DIRECTIONS: Set down every record once more, exactly as given.
===
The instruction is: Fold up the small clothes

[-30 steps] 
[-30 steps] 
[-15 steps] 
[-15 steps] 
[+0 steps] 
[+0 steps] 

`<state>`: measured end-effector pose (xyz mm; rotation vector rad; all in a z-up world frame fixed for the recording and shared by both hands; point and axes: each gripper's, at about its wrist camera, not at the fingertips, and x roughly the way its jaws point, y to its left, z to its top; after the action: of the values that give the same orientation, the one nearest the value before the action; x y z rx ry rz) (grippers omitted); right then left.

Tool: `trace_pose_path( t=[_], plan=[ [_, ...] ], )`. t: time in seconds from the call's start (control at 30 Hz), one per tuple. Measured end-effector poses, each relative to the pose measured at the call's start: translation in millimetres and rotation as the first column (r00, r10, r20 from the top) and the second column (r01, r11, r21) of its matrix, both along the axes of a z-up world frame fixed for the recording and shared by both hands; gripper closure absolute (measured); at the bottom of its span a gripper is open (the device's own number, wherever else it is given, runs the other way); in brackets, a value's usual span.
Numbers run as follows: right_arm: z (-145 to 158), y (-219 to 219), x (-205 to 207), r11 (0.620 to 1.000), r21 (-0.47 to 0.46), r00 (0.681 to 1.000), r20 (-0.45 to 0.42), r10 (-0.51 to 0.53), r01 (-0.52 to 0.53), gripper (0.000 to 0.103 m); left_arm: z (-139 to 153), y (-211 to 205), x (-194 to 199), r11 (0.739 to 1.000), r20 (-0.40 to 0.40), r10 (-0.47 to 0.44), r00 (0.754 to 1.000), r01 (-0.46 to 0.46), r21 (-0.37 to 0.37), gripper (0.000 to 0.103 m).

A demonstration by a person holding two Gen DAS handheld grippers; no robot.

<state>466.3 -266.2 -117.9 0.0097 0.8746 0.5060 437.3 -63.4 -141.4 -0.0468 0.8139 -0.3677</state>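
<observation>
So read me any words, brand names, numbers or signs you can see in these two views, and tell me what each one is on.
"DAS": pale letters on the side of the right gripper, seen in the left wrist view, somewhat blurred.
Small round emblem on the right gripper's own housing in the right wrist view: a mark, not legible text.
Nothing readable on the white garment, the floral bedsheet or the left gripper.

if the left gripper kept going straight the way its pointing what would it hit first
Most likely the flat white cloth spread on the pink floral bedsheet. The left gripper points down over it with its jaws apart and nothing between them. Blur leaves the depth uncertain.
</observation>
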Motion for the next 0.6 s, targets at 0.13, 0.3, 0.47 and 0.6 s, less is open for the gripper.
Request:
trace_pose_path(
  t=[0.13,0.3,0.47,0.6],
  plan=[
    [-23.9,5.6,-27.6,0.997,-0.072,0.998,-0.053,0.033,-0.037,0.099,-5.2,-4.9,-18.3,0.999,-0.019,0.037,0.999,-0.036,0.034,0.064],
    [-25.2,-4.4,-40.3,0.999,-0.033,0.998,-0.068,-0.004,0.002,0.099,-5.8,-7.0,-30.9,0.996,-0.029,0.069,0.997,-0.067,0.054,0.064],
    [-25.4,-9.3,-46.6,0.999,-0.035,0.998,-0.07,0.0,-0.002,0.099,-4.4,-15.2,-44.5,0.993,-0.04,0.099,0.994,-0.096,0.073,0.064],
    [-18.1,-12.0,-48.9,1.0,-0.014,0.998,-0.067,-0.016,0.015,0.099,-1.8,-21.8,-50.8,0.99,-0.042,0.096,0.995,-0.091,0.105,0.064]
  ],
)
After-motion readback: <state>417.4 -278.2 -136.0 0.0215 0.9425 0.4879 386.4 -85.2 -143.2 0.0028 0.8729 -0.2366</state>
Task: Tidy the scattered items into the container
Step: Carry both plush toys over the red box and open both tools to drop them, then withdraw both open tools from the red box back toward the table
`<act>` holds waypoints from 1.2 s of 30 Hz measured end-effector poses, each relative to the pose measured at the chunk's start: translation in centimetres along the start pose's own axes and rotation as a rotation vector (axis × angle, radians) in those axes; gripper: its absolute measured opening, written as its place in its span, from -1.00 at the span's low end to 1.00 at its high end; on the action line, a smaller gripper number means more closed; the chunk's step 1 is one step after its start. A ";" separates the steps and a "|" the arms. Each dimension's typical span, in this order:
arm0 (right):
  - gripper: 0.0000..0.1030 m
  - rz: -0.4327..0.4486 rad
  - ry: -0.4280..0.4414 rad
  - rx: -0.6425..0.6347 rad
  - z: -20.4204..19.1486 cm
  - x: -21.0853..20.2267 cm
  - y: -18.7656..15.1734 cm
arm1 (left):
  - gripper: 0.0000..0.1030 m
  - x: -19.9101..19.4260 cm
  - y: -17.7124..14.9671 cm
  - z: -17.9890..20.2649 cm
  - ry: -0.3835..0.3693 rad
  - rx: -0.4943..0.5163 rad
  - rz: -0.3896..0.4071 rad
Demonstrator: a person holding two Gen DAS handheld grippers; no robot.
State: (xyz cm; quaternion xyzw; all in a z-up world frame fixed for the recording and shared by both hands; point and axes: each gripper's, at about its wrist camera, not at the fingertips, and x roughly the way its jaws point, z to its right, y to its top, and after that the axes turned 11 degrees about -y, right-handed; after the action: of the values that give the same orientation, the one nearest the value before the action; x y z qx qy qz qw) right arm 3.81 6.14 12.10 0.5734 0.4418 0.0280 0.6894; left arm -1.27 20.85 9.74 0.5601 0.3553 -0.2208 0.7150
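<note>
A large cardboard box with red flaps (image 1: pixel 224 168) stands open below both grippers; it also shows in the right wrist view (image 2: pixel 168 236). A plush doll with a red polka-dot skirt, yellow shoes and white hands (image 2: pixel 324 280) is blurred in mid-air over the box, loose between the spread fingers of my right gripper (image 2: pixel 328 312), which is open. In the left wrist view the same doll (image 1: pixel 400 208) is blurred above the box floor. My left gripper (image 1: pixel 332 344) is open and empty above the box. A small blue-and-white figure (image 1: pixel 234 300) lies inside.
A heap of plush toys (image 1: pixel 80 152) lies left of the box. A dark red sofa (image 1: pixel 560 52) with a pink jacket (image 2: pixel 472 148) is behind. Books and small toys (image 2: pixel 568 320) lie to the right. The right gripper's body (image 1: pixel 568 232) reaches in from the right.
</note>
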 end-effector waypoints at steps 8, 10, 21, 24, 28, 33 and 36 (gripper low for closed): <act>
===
RESPONSE AREA:
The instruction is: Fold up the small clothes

[-30 steps] 
[-30 steps] 
[-15 steps] 
[-15 steps] 
[+0 steps] 
[+0 steps] 

`<state>`: measured end-effector pose (xyz mm; rotation vector rad; all in a z-up world frame fixed for the recording and shared by both hands; point and axes: each gripper's, at about its wrist camera, not at the fingertips, and x roughly the way its jaws point, y to its left, z to its top; after the action: of the values that give the same orientation, the one nearest the value before the action; x y z rx ry rz) (grippers omitted); right then left.

Tool: `trace_pose_path( t=[_], plan=[ [_, ...] ], )`. t: time in seconds from the call's start (control at 30 Hz), one per tuple. Measured end-effector poses, each relative to the pose measured at the call's start: translation in millimetres and rotation as the first column (r00, r10, r20 from the top) and the second column (r01, r11, r21) of its matrix, both along the axes of a z-up world frame fixed for the recording and shared by both hands; gripper closure absolute (measured); at the bottom of its span a gripper is open (the device's own number, wherever else it is given, runs the other way); in brackets, a value's usual span.
Numbers run as follows: right_arm: z (-145 to 158), y (-219 to 219), x (-205 to 207), r11 (0.620 to 1.000), r21 (-0.47 to 0.46), r00 (0.681 to 1.000), r20 (-0.45 to 0.42), r10 (-0.51 to 0.53), r01 (-0.52 to 0.53), gripper (0.000 to 0.103 m); left_arm: z (-139 to 153), y (-211 to 205), x (-194 to 199), r11 (0.739 to 1.000), r20 (-0.40 to 0.40), r10 (-0.47 to 0.44), r00 (0.754 to 1.000), r01 (-0.46 to 0.46), r21 (-0.37 to 0.37), gripper (0.000 to 0.103 m).

A demonstration by a person holding two Gen DAS handheld grippers; no robot.

<state>466.3 -266.2 -117.9 0.0097 0.8746 0.5060 437.3 -63.4 -141.4 -0.0468 0.8139 -0.3677</state>
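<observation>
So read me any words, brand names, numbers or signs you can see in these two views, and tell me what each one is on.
"DAS": pale letters on the side of the right gripper, seen in the left wrist view, somewhat blurred.
Small round emblem on the right gripper's own housing in the right wrist view: a mark, not legible text.
Nothing readable on the white garment, the floral bedsheet or the left gripper.

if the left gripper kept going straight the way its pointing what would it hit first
Most likely the flat white cloth spread on the pink floral bedsheet. The left gripper points down over it with its jaws apart and nothing between them. Blur leaves the depth uncertain.
</observation>
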Motion for the next 0.6 s, targets at 0.13, 0.3, 0.47 and 0.6 s, less is open for the gripper.
Request:
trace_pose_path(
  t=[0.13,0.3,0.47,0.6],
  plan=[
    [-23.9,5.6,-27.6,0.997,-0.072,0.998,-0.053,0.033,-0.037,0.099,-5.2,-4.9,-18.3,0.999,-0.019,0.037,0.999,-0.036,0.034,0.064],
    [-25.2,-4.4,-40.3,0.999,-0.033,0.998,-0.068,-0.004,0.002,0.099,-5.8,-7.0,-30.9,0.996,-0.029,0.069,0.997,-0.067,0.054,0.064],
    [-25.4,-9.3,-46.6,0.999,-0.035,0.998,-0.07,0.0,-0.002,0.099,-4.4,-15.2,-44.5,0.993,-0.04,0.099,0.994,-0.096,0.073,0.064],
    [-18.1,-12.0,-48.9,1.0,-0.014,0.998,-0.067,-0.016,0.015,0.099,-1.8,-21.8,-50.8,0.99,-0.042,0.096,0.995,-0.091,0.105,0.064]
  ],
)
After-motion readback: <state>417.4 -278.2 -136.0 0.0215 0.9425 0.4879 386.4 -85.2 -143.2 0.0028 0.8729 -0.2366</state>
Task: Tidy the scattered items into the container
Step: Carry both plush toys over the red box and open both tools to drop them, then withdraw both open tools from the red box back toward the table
`<act>` holds waypoints from 1.2 s of 30 Hz measured end-effector poses, each relative to the pose measured at the chunk's start: translation in centimetres along the start pose's own axes and rotation as a rotation vector (axis × angle, radians) in those axes; gripper: its absolute measured opening, written as its place in its span, from -1.00 at the span's low end to 1.00 at its high end; on the action line, a smaller gripper number means more closed; the chunk's step 1 is one step after its start. A ";" separates the steps and a "|" the arms. Each dimension's typical span, in this order:
arm0 (right):
  - gripper: 0.0000..0.1030 m
  - rz: -0.4327..0.4486 rad
  - ry: -0.4280..0.4414 rad
  - rx: -0.6425..0.6347 rad
  - z: -20.4204..19.1486 cm
  - x: -21.0853..20.2267 cm
  - y: -18.7656..15.1734 cm
arm1 (left):
  - gripper: 0.0000..0.1030 m
  - x: -19.9101..19.4260 cm
  - y: -17.7124..14.9671 cm
  - z: -17.9890..20.2649 cm
  - ry: -0.3835..0.3693 rad
  - rx: -0.4943..0.5163 rad
  - rz: -0.3896..0.4071 rad
Demonstrator: a person holding two Gen DAS handheld grippers; no robot.
State: (xyz cm; quaternion xyzw; all in a z-up world frame fixed for the recording and shared by both hands; point and axes: each gripper's, at about its wrist camera, not at the fingertips, and x roughly the way its jaws point, z to its right, y to its top, and after that the axes turned 11 degrees about -y, right-handed; after the action: of the values that give the same orientation, the one nearest the value before the action; x y z qx qy qz qw) right arm 3.81 6.14 12.10 0.5734 0.4418 0.0280 0.6894; left arm -1.27 20.85 9.74 0.5601 0.3553 -0.2208 0.7150
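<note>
A large cardboard box with red flaps (image 1: pixel 224 168) stands open below both grippers; it also shows in the right wrist view (image 2: pixel 168 236). A plush doll with a red polka-dot skirt, yellow shoes and white hands (image 2: pixel 324 280) is blurred in mid-air over the box, loose between the spread fingers of my right gripper (image 2: pixel 328 312), which is open. In the left wrist view the same doll (image 1: pixel 400 208) is blurred above the box floor. My left gripper (image 1: pixel 332 344) is open and empty above the box. A small blue-and-white figure (image 1: pixel 234 300) lies inside.
A heap of plush toys (image 1: pixel 80 152) lies left of the box. A dark red sofa (image 1: pixel 560 52) with a pink jacket (image 2: pixel 472 148) is behind. Books and small toys (image 2: pixel 568 320) lie to the right. The right gripper's body (image 1: pixel 568 232) reaches in from the right.
</note>
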 end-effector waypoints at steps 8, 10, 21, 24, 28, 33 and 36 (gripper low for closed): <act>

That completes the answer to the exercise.